Doing multiple sorting using CUDA

Hi all, I’m an excel VBA user.
The problem I need to solve is that there are > 10000 sets of data, and each set of data contains around 10 records. I need to sort the data in each set.
Can I use CUDA to speed up the 10000 sortings in parallel?
I need to do it in sequential for loops in excel now…

Thanks all,

What you’re describing is an “embarrassingly parallel” problem that will run well on CUDA or pretty much any other parallel platform.

Have each thread load a set of elements, sort them, and then store them back. No inter-thread communication is required.

Note that 10 elements can be sorted in only 29 “compare-exchange” operations.

As an example, if you had a GTX Titan this would be very few instructions per core (assuming your elements are 32-bits):

(~10,000 threads / 2688 cores) * (10 loads + 29 compxchgs + 10 stores) < 200 ops

This is helpful, thanks, Allanmac!
The elements are single precision floats.
However, I’m only using a Stone Age 250, and only got 128 cores…
Anyways, I need to do this repeatedly and pretty sure it’ll be much better than running in excel…
Thanks again.
Rgds, Ed

Your 128 core GTS 250 will still be incredibly fast! A CPU would also be blazingly fast as it’s really not that many operations. :)

My bet is that exchanging the data with the excel sheet will take in the order of tens of seconds, whereas the actual CUDA computation is done in less than a second.
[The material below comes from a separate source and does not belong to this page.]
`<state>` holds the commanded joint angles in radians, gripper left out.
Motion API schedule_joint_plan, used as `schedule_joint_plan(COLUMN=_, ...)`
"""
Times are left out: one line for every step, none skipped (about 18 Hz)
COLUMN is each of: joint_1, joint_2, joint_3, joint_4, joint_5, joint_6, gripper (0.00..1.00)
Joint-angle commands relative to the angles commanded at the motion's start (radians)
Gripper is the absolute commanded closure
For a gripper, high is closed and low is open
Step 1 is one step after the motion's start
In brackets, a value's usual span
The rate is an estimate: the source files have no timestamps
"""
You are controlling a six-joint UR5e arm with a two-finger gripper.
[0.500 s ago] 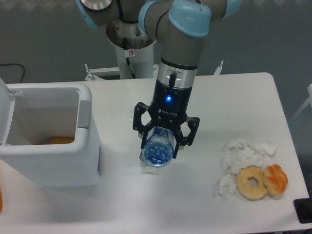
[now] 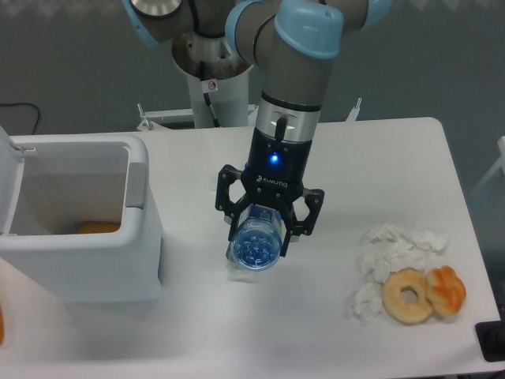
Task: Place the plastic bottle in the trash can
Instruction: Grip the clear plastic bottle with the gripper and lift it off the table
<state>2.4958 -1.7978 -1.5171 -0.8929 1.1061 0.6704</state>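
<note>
Blue-tinted clear plastic bottle (image 2: 256, 243), dimpled base, centre frame; black end effector (image 2: 263, 224); white trash can (image 2: 75, 229) left; white tabletop (image 2: 379, 158); tan donut (image 2: 408, 295), white tissues (image 2: 394, 249) lower right.
</note>
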Motion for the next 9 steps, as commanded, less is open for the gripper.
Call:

Thanks all. It will shorten the computation time from 10 months to 3 days and bring my project feasible again.
But I need to pick up the C again which I have put down for 10 years already…

Hi all,
If I were to build a pc for the above project, which is embarrassingly parallel, should I go for :

  1. a Titan or
  2. 2 X 660 ti?
    As I found that 2 x 660 ti got similar number of core but just cost half of a Titan…


If all you’re doing is sorting 10^4+ buckets of ~10 elements then I doubt you need a GPU of that caliber.
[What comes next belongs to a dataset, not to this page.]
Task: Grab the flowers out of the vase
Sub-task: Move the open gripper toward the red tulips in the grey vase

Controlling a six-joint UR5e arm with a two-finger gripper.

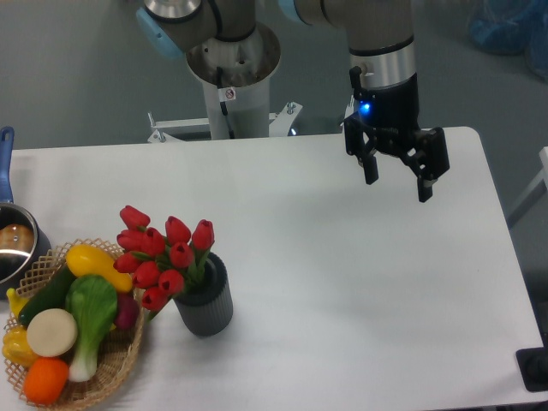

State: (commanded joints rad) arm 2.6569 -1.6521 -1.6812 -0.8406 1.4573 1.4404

For example, a dusty old GT 240 (GT200 w/96 cores) can sort 10,000+ buckets of 1024 32-bit keys at over 1000 Mkeys/sec. This means sorting 32K buckets of 1K keys takes 32 milliseconds.

A GTX 680 is ~10x faster (~3.25 ms.).

Your described problem is far simpler than this though as no merging is required. I can’t estimate the performance but it will be silly fast. Sorting 10 or 20 elements just isn’t that much work and you’ll probably be able to run at some high percentage of device bandwidth (GTS250 = 70 GB/sec.) since your CUDA kernel will basically resemble a memcopy()… which really means you will be running at PCIe bus speed if you’re round-tripping data between the CPU and GPU.

Unless you have some sort of hard real time requirement then I would skip thinking about TITANs until it works on your GTS 250 or a regular CPU. :)

Thanks Allanmac,
I over-simplified what I need to do. Actually I need to run this kind of sorting around several million times plus some simple matrix multiplication in each iteration.
And it’s an ongoing project that I may need to run twice a week, that’s why I’m thinking to get a new gpu…
Rgds, Ed